Required work:
Using only the entries below, output the lines starting at the one containing "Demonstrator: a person" and ending at the one containing "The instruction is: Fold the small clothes", exactly and inclusive of both, omitting the pictures.

Entries shown:
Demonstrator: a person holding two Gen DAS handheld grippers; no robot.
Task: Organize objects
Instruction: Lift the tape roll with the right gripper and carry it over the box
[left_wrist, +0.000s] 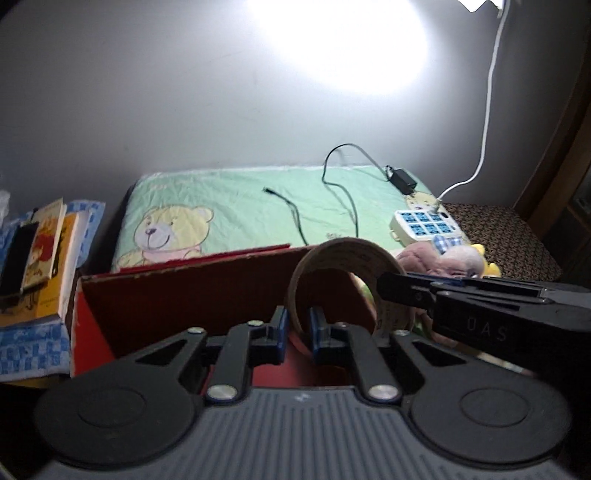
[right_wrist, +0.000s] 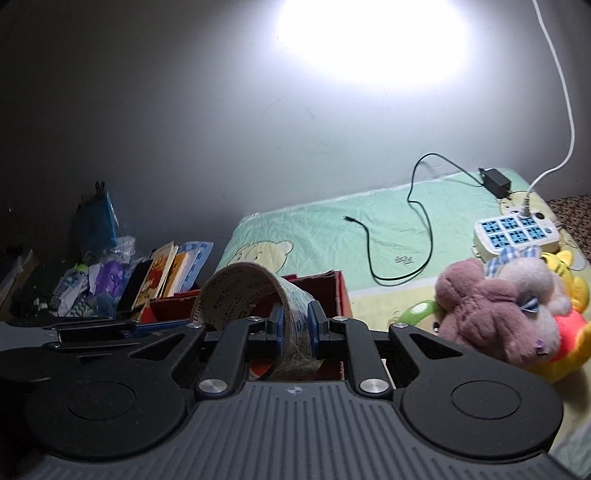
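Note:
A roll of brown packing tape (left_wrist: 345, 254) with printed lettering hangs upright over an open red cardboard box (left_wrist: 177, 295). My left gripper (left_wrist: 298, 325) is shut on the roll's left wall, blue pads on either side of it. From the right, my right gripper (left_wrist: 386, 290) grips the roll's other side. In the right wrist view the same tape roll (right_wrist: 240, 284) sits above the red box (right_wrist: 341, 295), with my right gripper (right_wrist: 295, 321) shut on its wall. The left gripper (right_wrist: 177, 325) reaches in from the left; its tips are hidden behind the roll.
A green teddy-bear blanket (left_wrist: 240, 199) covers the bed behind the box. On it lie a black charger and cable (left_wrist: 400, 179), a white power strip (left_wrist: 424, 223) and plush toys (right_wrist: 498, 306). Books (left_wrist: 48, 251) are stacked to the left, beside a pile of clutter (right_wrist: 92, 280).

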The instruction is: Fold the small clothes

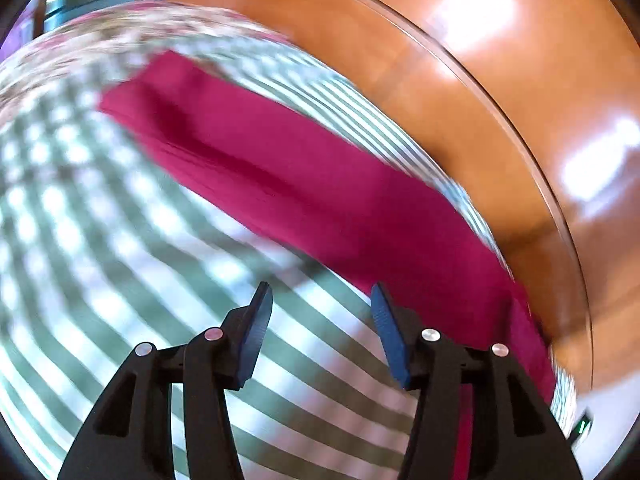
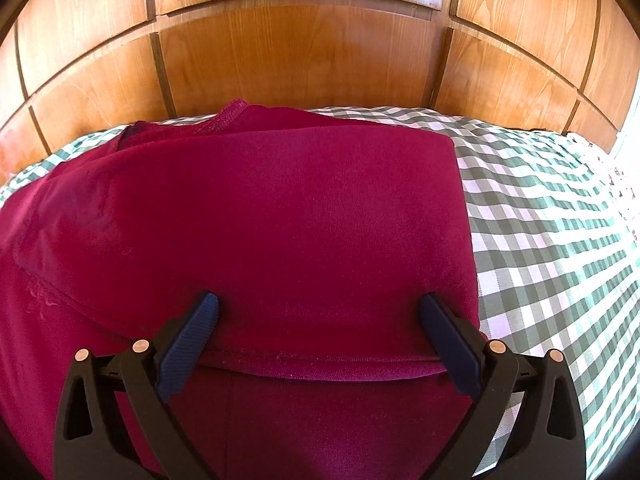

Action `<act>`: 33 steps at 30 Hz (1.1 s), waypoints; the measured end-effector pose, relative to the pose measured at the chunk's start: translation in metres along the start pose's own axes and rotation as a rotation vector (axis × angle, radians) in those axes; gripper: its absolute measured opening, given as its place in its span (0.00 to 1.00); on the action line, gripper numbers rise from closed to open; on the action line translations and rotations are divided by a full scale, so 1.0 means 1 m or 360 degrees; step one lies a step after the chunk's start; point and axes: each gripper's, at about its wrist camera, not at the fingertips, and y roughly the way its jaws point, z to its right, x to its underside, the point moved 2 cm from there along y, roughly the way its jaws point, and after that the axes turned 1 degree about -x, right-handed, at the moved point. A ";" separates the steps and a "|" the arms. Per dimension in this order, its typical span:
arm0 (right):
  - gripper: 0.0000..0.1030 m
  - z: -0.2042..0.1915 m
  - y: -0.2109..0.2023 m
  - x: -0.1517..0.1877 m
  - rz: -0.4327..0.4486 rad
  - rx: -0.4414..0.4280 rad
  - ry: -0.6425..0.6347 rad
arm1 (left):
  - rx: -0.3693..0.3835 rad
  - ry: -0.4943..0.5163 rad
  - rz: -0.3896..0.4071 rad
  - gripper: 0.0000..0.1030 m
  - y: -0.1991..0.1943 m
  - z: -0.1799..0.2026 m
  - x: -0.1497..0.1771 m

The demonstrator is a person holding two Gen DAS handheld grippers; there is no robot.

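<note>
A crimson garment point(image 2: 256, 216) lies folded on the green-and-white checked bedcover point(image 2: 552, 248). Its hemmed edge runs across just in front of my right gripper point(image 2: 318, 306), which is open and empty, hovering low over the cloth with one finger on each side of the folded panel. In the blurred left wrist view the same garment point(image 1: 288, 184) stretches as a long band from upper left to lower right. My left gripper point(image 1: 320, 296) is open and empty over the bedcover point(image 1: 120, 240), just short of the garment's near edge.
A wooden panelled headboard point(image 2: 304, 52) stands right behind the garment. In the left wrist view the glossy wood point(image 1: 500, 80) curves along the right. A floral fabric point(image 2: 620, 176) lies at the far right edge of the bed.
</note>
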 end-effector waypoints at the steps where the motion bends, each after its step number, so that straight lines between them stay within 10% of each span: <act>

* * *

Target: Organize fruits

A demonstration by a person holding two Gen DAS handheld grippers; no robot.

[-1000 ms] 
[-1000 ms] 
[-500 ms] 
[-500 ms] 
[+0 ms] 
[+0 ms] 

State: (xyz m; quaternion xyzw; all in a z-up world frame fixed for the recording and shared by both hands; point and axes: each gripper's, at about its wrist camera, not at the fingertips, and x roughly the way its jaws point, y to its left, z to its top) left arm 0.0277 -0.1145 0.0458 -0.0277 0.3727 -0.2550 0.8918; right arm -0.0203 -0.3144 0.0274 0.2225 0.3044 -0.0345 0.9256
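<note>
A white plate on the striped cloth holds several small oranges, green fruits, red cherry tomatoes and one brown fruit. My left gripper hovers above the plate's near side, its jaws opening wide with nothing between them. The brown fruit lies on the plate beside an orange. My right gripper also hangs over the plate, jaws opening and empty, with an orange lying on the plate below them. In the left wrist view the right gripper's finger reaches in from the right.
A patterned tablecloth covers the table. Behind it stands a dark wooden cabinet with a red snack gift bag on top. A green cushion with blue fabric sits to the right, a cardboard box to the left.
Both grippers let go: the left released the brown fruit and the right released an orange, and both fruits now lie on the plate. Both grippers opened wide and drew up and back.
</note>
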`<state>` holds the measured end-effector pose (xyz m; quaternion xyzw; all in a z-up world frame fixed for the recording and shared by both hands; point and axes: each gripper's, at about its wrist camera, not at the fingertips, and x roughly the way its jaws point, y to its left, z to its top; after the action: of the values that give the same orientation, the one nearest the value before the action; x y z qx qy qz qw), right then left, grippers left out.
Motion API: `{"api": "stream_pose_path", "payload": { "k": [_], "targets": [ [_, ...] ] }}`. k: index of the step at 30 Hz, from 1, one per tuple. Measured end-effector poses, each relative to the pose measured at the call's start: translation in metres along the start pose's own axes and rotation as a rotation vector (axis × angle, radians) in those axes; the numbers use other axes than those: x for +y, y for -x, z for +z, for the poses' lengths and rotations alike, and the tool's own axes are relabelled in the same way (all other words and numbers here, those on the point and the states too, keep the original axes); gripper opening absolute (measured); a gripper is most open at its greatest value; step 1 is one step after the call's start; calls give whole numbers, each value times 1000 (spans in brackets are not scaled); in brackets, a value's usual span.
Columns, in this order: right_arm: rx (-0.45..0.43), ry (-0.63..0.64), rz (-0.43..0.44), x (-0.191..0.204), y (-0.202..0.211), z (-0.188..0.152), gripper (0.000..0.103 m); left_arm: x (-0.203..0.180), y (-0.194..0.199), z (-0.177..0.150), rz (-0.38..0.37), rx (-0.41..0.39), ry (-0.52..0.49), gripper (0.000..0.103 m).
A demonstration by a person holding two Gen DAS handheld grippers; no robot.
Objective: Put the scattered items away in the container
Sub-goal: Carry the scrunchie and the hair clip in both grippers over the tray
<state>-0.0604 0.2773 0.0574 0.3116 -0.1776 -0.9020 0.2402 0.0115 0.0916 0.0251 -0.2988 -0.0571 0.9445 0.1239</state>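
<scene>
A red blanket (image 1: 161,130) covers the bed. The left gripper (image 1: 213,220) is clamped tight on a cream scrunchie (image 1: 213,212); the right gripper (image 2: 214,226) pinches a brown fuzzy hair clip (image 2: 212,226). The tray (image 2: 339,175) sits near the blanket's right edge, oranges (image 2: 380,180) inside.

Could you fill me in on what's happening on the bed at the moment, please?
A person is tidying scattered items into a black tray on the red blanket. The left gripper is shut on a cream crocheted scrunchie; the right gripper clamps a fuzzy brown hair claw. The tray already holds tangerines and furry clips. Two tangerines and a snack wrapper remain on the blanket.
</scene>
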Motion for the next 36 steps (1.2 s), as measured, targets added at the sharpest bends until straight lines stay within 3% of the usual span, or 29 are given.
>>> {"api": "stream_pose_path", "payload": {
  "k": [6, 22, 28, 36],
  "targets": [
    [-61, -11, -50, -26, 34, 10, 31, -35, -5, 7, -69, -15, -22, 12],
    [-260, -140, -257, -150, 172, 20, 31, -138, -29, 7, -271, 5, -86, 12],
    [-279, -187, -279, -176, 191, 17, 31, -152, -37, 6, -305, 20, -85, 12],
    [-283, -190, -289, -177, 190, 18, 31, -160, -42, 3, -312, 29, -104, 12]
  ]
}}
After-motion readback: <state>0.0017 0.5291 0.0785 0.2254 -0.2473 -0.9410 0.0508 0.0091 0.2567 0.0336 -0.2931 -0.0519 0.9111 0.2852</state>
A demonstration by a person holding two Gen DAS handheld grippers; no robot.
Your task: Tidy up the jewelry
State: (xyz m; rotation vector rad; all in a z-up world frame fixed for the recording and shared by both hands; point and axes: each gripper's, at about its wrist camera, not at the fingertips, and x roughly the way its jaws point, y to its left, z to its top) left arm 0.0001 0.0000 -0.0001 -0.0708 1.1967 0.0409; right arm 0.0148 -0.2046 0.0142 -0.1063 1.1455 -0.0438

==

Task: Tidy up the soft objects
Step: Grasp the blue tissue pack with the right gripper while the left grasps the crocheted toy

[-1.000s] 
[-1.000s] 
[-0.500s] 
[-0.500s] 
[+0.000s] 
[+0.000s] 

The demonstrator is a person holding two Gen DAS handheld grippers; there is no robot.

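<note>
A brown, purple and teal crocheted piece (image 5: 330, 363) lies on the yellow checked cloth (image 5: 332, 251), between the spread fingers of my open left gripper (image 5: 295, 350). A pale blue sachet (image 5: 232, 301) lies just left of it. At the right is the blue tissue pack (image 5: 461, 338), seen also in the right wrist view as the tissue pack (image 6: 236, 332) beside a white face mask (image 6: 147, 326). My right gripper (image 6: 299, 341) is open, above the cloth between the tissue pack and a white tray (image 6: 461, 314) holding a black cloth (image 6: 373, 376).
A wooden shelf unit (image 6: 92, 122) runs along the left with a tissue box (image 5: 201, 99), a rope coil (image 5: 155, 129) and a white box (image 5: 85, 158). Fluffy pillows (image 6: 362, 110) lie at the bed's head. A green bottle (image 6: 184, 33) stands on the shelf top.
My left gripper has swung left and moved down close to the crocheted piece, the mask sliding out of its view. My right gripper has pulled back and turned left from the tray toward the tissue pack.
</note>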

Exercise response:
Demonstrator: a person holding two Gen DAS handheld grippers; no robot.
Task: Organize objects
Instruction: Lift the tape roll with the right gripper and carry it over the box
[left_wrist, +0.000s] 
[right_wrist, +0.000s] 
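Note:
A roll of brown packing tape (left_wrist: 345, 254) with printed lettering hangs upright over an open red cardboard box (left_wrist: 177, 295). My left gripper (left_wrist: 298, 325) is shut on the roll's left wall, blue pads on either side of it. From the right, my right gripper (left_wrist: 386, 290) grips the roll's other side. In the right wrist view the same tape roll (right_wrist: 240, 284) sits above the red box (right_wrist: 341, 295), with my right gripper (right_wrist: 295, 321) shut on its wall. The left gripper (right_wrist: 177, 325) reaches in from the left; its tips are hidden behind the roll.
A green teddy-bear blanket (left_wrist: 240, 199) covers the bed behind the box. On it lie a black charger and cable (left_wrist: 400, 179), a white power strip (left_wrist: 424, 223) and plush toys (right_wrist: 498, 306). Books (left_wrist: 48, 251) are stacked to the left, beside a pile of clutter (right_wrist: 92, 280).
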
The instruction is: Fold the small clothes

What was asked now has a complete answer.